Yeah, this is what I was trying to say. I think if we listen to an isRefreshing props, then we might also need to take a prop that is a callback, e.g. handleRefreshingTrigger, so that I can update the props in that callback. For exmaple

getInitState() {
    return { isRegreshing: false}
},

handleRefreshingTriggering() {
    this.state.isRefreshing = true;
    this.Flux.Actions.loadNewData().then(() -> {
        // better yet, let Store control this state
        this.state.isRefreshing = false
    }); 
},

render() {
    return (<RegreshableListView
      isRefreshing={this.state.isRefreshing}
      handleRefreshingTriggering={ this.handleRegreshingTriggering } />
}

How do you think?

eyaleizenberg commented 9 years ago

@lazywei I am also using flux in my app and I did something like this:

reloadIncidents: ->
    new Promise((resolve, reject) =>
      resetListAndResolve = =>
        IncidentsStore.removeIncidentsResetListener(resetListAndResolve)
        @updateList()
        resolve()

      IncidentsStore.addIncidentsResetListener(resetListAndResolve)
      @resetIncidents()
    )

This way I still return a promise but I am still using the usual action -> dispatcher -> store -> view flow

imothee commented 9 years ago

+1 to not requiring a promise/callback for the loading of data.

Perhaps it can do both and if a prop isLoading={this.state.whatever} is set it can watch that else it can watch the promise?

Was there any progress on this, happy to look at a pull request to do the above.

gre commented 8 years ago

-1. I really think Promise should be more considered in component like these :)

It's just a way to tell the lib what is the state of the data you load without introducing more complex handling on the user side (with a state, and also it can be complex to handle when you start having concurrent calls..).

Promise is not at all incompatible with Flux approach.

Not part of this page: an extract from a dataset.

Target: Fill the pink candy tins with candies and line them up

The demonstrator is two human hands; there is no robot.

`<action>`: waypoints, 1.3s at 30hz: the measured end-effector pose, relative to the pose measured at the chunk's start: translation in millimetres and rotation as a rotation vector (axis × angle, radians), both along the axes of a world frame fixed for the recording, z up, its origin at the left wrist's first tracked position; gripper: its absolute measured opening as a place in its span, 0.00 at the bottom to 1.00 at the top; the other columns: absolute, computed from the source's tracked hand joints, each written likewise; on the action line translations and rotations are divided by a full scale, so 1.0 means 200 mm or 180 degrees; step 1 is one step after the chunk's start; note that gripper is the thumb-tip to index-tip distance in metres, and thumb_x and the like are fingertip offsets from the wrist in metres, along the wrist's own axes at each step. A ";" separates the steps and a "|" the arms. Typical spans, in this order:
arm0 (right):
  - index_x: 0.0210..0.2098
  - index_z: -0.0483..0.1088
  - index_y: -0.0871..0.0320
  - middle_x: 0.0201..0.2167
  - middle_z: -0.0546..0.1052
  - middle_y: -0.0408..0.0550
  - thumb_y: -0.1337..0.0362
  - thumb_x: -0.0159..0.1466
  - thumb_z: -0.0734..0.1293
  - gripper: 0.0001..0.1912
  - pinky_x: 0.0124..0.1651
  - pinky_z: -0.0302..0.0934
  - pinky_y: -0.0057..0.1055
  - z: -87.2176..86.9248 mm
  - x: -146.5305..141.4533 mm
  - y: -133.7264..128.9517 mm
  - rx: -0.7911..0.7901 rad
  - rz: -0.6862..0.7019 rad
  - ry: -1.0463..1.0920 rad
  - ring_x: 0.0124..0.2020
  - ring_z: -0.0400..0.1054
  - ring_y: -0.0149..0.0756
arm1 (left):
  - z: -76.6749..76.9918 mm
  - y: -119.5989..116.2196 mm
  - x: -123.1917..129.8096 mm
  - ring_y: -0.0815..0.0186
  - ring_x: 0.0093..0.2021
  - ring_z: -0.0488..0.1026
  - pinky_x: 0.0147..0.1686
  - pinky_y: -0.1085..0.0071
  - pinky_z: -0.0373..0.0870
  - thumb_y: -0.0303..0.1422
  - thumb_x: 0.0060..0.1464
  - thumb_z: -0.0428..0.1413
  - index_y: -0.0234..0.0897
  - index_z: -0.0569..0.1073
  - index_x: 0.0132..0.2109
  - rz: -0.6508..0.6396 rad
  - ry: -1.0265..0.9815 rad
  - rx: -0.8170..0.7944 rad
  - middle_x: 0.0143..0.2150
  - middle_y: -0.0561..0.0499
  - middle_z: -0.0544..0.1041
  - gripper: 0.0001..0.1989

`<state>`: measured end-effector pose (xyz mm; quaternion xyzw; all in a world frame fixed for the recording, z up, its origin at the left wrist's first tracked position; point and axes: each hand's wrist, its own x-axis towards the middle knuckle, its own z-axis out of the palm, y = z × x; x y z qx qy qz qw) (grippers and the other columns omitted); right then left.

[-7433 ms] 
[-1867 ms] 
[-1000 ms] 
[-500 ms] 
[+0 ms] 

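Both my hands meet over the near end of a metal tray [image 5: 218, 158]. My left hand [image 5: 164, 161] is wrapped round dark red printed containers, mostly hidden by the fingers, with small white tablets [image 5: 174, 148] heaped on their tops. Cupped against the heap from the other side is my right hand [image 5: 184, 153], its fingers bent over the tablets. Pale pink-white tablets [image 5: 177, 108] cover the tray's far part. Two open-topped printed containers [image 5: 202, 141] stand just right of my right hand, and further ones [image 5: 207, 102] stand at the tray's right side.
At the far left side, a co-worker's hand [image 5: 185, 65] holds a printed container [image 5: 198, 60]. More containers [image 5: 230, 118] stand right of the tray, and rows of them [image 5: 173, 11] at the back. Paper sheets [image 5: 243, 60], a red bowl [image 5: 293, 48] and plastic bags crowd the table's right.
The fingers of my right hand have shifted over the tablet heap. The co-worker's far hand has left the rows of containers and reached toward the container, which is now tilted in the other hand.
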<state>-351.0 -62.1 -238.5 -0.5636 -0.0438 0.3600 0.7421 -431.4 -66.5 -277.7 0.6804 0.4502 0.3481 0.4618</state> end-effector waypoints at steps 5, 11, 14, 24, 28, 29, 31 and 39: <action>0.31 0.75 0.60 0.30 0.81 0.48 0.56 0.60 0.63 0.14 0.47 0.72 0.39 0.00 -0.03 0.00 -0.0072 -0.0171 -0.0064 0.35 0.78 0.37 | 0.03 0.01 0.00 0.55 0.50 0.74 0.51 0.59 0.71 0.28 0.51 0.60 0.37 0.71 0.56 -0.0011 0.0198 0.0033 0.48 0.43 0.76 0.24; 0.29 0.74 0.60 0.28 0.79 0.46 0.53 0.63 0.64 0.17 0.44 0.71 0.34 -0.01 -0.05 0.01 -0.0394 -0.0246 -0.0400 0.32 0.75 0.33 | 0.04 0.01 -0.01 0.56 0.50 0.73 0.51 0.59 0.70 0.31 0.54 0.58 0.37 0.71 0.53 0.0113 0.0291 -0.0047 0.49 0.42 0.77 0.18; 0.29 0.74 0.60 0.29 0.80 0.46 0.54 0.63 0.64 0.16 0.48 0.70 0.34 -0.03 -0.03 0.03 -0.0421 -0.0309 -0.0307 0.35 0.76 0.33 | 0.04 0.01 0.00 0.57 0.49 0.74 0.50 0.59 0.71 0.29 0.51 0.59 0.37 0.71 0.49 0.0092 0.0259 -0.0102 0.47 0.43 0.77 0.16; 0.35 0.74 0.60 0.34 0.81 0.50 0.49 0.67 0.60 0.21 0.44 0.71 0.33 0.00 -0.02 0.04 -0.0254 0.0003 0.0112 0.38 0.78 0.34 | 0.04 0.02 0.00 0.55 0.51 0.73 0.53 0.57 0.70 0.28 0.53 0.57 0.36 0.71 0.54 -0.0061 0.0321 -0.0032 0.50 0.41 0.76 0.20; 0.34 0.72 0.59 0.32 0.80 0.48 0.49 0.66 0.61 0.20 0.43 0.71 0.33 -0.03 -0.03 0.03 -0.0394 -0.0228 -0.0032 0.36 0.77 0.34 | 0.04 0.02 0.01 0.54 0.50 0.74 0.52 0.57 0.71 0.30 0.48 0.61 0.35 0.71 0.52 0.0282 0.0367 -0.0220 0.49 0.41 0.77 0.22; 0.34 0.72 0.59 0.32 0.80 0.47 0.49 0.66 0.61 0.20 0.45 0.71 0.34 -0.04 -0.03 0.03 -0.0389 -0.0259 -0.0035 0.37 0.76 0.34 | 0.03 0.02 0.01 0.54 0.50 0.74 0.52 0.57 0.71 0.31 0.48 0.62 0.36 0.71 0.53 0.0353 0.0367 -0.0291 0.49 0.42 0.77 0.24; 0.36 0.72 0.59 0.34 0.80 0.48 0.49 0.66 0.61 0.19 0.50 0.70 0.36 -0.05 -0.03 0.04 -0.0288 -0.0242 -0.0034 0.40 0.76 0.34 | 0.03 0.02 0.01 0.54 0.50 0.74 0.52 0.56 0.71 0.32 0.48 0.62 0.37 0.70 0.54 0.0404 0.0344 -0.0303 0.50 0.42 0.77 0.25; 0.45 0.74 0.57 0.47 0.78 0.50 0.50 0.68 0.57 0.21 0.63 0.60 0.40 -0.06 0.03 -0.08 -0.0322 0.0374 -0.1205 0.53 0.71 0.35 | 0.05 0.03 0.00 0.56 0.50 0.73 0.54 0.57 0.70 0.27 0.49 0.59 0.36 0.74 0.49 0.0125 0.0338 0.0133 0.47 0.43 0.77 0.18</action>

I'm using both. if using Redux, the returned value of dispatch(...) is the returned value of the action, so just make sure the promise of the fetch() get returned all along and you are done.

I also found promise perfect to use on UI elements like buttons: you can make a button that accept a onPress callback, and if the onPress returns a promise, the button will be in pending state (a bit transparent and not touchable during the pending).

mauron85 commented 8 years ago

+1 to not requiring a promise/callback for the loading of data.